What you are asked to do: Reproduce the lines below exactly, starting at the one containing "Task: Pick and" and stopping at the final line.

Dataset content:
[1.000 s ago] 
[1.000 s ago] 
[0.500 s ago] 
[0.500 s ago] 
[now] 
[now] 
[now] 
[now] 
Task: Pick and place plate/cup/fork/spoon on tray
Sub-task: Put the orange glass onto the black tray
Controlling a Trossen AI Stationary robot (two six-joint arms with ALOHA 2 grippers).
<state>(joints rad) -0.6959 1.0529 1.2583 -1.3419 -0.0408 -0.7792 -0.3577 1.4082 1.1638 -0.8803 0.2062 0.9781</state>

Output:
Task: Pick and place plate/cup/fork/spoon on tray
Sub-task: Put the orange glass onto the black tray
Controlling a Trossen AI Stationary robot (two six-joint arms with ALOHA 2 grippers).
<state>(joints rad) -0.6959 1.0529 1.2583 -1.3419 -0.0408 -0.7792 -0.3577 1.4082 1.1638 -0.8803 0.2062 0.9781</state>

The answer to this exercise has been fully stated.